Radu: I think cinema is an art of describing, and this includes the spaces. It’s one of the great things that cinema does: frame and show the relationship between different parts of a place. The Lumière brothers’ first films were also shot in cities, so, in that sense, urban landscapes have always been part of cinema. But cinema also moved to the countryside; actually, I’m working on a film set in the countryside of Romania that I hope to shoot next year. For the scene you mention in Bad Luck Banging or Loony Porn, I shot the character going into the city using 35mm film and a long lens with which I isolated parts of her while she walked around and parts of the architecture. One thing that I think cinema can do is to invite you to look at a familiar space anew by framing things in such a way that you see them differently. You see some of the characteristics – or problems – more acutely. I live in Bucharest, and unfortunately it’s a very difficult city to live in. It’s polluted, it lacks good public spaces, the buildings are badly made, and it’s getting more and more crowded. There are almost no trees, and the few that are left are getting cut down. The traffic in the city is hell, and the public transportation, despite some changes made in the last year, still isn’t practical. Sometimes I don’t go to the theatre even when it’s only three or four kilometres from where I live because it’d take me more than an hour to get there.

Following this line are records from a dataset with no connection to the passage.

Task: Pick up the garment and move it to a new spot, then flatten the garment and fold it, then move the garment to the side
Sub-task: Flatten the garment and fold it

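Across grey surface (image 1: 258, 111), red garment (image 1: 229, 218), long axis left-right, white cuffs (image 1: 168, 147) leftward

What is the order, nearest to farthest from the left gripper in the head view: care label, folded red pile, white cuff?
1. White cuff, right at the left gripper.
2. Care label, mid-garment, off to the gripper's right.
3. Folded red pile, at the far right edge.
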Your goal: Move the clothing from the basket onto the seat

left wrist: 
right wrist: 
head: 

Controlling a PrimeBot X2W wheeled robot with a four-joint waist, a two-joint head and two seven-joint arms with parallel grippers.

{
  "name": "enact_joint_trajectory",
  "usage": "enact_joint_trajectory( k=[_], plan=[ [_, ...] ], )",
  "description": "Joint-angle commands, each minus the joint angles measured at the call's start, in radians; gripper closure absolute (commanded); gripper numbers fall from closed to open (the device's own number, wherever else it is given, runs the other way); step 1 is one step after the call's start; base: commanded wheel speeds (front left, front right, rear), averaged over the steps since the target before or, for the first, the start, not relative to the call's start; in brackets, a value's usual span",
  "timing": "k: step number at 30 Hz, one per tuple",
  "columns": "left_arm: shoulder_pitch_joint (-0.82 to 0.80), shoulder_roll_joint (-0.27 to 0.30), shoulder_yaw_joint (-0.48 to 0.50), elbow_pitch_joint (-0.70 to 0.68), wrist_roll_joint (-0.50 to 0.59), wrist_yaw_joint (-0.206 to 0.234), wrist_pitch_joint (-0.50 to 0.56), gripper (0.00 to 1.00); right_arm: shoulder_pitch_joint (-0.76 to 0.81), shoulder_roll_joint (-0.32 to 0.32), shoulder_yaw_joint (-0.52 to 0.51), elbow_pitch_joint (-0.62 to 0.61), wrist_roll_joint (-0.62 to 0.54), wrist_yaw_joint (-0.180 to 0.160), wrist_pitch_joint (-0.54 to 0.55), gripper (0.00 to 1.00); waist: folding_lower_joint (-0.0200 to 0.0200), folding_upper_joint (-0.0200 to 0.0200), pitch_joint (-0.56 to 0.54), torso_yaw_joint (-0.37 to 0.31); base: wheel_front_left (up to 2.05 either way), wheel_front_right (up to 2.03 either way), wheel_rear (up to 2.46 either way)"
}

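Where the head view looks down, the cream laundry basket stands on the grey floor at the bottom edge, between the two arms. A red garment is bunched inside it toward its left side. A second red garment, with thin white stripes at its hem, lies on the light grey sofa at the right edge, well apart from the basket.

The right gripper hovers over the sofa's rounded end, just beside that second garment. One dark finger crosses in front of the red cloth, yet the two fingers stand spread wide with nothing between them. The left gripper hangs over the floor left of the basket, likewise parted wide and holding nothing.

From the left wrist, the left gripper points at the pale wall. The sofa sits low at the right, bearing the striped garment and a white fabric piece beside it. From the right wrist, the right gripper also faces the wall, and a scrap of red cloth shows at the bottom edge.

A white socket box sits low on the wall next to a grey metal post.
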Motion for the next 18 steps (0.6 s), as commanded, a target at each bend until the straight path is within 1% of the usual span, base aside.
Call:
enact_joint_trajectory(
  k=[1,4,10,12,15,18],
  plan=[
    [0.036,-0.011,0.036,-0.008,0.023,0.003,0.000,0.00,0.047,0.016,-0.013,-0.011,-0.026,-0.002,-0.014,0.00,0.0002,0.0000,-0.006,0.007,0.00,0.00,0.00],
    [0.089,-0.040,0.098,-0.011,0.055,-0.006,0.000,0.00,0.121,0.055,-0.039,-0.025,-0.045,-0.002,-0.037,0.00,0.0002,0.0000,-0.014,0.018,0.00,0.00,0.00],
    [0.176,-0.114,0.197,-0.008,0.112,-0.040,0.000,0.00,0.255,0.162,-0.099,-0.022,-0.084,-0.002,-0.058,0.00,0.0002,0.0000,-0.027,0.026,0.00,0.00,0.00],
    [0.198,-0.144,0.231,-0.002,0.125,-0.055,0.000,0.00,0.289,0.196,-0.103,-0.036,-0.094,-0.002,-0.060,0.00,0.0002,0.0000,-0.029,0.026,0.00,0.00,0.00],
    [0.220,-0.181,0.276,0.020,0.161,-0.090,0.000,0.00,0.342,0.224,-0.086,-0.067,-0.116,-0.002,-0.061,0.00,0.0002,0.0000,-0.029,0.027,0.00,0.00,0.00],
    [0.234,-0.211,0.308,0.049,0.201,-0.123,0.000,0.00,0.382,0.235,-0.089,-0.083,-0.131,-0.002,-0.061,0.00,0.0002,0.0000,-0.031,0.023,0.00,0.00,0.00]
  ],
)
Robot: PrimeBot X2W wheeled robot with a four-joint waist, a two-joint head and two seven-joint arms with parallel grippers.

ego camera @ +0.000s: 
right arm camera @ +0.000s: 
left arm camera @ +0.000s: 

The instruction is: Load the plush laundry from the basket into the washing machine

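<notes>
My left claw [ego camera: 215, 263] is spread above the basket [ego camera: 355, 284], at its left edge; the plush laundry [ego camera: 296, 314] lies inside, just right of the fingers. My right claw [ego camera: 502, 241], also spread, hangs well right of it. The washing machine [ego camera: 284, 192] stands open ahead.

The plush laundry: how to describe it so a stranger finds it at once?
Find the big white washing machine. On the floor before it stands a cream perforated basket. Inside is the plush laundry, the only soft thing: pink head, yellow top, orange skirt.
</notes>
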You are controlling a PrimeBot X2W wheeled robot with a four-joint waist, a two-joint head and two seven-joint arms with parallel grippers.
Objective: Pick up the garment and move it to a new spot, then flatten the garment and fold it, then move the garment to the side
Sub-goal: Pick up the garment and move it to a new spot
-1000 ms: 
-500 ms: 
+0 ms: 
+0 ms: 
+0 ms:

I find my places mostly by walking, not driving, because I don’t want to spend my life in traffic. Bucharest is a city traumatised by the complicated history that destroyed it – not only by several dictatorships but also by capitalism, which caused even more harm. All the strata of the city are visible simultaneously, and, as the scale of the city isn’t very big, you can put a camera in one position and show different points of history co-existing in the same shot. For instance, you can have a building from the communist period next to a villa from the 1930s, which also sits next to a block of flats that emerged in the new economy of recent years. At one glance, you can see right through Bucharest to the incompetence of those who run it, or the corruption, the greed and the lawlessness. It’s a city that doesn’t hide its nature.